In the oldest and most prestigious young adult science competition in the nation, 17-year-old Ellen Xu used a kind of AI to design the first diagnosis test for a rare disease that struck her sister years ago.
With a personal story driving her on, she managed an 85% rate of positive diagnoses with only a smartphone image, winning her $150,000 grand for a third-place finish.
Kawasaki disease has no existing test method, and relies on a physician’s years of training, ability to do research, and a bit of luck.

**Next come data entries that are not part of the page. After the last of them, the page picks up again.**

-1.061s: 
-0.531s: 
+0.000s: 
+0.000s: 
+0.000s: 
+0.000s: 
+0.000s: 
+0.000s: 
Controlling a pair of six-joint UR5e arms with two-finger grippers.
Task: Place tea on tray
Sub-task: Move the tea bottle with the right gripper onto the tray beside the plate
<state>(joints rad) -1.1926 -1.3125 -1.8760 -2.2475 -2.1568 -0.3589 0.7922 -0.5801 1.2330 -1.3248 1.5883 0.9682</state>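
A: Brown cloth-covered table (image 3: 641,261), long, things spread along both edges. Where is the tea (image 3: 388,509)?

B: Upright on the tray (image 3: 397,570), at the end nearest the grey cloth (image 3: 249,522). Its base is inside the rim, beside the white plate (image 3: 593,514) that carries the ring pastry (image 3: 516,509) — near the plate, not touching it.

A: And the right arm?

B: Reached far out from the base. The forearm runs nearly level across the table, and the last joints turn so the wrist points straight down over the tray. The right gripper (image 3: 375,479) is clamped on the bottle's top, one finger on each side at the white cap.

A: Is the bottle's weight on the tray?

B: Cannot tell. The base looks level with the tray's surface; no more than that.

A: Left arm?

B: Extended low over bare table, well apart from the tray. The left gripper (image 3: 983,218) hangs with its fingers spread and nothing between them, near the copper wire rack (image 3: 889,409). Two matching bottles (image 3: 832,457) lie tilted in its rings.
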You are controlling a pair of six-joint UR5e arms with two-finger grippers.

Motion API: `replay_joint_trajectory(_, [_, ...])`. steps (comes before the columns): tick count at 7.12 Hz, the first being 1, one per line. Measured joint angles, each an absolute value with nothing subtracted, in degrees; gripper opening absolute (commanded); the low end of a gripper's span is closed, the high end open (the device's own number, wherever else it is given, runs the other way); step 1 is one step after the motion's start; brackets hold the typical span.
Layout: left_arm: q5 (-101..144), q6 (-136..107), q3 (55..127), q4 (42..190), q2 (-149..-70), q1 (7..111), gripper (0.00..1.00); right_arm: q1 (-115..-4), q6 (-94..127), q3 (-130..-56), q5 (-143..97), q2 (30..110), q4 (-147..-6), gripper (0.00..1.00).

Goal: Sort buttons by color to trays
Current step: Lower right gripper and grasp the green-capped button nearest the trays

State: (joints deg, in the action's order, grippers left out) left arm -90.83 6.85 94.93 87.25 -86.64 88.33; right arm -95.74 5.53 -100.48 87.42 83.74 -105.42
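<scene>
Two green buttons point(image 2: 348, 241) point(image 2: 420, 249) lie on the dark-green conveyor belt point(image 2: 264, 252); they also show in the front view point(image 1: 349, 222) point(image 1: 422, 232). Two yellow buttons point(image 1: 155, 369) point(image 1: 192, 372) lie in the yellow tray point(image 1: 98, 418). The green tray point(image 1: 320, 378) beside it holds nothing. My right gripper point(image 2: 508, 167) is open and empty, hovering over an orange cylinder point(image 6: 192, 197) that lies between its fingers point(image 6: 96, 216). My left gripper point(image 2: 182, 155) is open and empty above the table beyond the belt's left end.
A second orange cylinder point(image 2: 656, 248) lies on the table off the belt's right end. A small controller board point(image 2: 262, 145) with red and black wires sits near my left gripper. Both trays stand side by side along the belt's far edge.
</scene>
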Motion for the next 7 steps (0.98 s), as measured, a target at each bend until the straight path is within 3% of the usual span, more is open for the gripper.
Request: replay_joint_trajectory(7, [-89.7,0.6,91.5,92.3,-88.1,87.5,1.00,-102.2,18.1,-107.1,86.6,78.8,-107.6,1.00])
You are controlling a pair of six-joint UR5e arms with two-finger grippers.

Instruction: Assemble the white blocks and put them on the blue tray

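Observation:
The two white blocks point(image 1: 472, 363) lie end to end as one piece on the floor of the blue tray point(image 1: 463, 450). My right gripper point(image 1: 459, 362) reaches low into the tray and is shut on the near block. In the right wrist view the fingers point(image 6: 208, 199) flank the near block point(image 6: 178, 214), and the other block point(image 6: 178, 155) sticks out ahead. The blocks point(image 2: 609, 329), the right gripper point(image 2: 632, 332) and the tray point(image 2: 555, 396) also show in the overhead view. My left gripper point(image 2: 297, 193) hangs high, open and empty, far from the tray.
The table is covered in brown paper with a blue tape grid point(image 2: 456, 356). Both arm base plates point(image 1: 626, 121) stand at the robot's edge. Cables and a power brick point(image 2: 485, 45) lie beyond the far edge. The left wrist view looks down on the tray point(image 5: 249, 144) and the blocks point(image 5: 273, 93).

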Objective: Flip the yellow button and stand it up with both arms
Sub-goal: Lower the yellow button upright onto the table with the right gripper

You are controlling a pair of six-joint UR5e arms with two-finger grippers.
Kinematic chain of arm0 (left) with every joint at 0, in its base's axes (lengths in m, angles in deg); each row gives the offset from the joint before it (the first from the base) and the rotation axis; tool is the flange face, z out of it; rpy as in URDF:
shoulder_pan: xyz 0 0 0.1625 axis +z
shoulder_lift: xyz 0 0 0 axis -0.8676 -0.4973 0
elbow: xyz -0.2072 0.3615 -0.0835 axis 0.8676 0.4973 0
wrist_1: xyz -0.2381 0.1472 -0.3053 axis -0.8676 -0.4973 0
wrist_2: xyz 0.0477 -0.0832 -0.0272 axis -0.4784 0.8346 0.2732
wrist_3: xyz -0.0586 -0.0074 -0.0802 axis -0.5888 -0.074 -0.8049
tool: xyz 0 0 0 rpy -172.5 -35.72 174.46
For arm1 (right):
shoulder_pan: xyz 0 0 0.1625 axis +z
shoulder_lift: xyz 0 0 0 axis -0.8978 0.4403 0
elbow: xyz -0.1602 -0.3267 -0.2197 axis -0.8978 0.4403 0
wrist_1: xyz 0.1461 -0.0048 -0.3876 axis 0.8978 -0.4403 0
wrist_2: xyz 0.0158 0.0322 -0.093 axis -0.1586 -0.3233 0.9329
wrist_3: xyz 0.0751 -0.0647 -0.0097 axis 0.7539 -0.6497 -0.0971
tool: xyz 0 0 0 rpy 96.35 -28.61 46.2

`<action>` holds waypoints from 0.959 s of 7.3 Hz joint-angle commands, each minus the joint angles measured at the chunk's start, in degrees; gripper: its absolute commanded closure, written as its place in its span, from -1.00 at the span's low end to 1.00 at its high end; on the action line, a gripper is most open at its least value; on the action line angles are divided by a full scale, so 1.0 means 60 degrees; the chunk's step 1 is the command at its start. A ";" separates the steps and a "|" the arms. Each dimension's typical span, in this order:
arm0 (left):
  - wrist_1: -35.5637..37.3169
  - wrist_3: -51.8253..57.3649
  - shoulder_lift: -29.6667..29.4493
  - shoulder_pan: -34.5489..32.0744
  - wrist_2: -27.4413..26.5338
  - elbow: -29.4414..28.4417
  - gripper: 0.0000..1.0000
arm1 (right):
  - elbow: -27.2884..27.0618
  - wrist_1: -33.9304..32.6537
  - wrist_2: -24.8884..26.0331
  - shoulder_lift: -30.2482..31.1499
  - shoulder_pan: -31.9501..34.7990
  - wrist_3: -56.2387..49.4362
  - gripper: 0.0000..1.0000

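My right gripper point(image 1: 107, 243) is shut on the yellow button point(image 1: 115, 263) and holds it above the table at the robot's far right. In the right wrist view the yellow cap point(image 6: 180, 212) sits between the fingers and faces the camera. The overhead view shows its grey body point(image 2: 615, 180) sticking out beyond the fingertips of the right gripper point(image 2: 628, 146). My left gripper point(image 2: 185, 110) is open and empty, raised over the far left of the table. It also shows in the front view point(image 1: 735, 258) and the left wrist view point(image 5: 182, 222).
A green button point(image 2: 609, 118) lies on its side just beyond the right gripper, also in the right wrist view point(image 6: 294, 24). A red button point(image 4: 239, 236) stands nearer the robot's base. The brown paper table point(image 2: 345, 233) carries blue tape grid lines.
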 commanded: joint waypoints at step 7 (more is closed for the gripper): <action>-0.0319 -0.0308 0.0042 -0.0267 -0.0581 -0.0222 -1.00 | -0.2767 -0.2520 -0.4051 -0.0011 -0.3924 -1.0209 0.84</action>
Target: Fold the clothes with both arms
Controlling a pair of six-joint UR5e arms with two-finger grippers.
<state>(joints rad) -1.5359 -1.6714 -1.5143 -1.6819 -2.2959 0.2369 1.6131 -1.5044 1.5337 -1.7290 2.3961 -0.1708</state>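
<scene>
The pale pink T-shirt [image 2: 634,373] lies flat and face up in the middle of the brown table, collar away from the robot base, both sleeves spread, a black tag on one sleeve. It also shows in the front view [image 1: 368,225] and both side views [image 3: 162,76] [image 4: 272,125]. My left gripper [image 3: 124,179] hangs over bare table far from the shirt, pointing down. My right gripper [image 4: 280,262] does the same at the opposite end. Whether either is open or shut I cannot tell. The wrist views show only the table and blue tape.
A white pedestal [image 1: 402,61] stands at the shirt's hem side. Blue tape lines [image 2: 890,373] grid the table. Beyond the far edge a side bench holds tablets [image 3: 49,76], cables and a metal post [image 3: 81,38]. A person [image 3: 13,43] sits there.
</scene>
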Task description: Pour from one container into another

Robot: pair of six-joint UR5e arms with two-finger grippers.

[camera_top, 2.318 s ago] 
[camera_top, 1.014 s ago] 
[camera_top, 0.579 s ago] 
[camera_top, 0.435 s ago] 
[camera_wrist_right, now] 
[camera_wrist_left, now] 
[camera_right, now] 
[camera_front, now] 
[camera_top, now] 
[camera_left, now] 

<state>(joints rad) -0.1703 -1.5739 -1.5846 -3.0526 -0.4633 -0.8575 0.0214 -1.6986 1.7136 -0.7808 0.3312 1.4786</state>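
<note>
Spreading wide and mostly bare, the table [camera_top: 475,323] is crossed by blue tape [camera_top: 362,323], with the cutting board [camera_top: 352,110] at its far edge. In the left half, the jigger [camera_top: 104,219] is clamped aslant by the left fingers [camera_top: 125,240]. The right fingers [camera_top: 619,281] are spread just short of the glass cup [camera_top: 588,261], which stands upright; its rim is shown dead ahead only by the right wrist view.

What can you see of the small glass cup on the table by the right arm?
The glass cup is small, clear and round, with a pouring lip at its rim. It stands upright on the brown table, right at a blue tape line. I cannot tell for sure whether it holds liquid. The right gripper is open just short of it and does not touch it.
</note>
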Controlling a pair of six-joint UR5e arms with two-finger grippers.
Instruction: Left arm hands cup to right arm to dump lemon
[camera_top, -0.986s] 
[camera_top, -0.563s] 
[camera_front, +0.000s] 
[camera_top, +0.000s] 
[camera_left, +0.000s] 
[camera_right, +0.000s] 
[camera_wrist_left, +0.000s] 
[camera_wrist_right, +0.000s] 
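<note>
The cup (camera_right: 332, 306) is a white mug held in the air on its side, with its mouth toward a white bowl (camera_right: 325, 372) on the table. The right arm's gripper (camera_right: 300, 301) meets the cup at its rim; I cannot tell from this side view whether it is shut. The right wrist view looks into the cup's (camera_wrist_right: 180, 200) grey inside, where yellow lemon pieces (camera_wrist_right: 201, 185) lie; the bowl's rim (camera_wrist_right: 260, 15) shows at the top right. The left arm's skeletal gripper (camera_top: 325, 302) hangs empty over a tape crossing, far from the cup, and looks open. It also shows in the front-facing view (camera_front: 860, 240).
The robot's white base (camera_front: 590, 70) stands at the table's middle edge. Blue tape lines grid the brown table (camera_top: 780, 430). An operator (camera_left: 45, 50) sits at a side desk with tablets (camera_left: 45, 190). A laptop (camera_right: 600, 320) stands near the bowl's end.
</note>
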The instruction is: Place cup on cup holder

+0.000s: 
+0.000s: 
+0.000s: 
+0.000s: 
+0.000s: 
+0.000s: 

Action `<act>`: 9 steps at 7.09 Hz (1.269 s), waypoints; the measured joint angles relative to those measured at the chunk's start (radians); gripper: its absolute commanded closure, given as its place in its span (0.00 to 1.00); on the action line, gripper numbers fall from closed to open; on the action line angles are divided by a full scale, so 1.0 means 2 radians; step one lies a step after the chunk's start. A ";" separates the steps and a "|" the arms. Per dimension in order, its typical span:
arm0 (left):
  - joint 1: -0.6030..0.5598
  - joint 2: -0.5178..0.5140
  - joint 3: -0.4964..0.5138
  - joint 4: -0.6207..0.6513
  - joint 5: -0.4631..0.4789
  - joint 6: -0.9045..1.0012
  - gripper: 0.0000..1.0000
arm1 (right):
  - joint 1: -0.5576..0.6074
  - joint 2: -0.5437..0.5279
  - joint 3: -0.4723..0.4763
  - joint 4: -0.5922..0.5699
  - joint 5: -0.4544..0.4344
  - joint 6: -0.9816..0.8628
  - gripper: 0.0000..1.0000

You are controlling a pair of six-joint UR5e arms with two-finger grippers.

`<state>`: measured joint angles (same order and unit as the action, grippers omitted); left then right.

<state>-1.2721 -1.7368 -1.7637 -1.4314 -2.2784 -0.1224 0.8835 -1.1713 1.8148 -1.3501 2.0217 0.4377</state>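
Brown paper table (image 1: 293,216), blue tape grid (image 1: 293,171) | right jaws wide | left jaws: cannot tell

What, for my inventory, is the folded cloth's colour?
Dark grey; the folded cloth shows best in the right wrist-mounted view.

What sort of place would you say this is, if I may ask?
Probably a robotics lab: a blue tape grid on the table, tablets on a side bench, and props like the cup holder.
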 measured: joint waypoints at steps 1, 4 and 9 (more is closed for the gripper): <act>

Symptoms tend to be fever-like and therefore generalized across many different conditions. Eventually if undiagnosed, children can develop long-term heart complications, such as the kind that Ellen’s sister was thankfully spared from due to quick diagnosis.
Xu decided to see if there were a way to design a diagnostic test using deep learning for her Regeneron Science Talent Search medicine and health project. Organized since 1942, every year 1,900 kids contribute adventures.
She designed what is known as a convolutional neural network, which is a form of deep-learning algorithm that mimics how our eyes work, and programmed it to analyze smartphone images for potential Kawasaki disease.
However, like our own eyes, a convolutional neural network needs a massive amount of data to be able to effectively and quickly process images against references.
For this reason, Xu turned to crowdsourcing images of Kawasaki’s disease and its lookalike conditions from medical databases around the world, hoping to gather enough to give the neural network a high success rate.
Xu has demonstrated an 85% specificity in identifying between Kawasaki and non-Kawasaki symptoms in children with just a smartphone image, a demonstration that saw her test method take third place and a $150,000 reward at the Science Talent Search.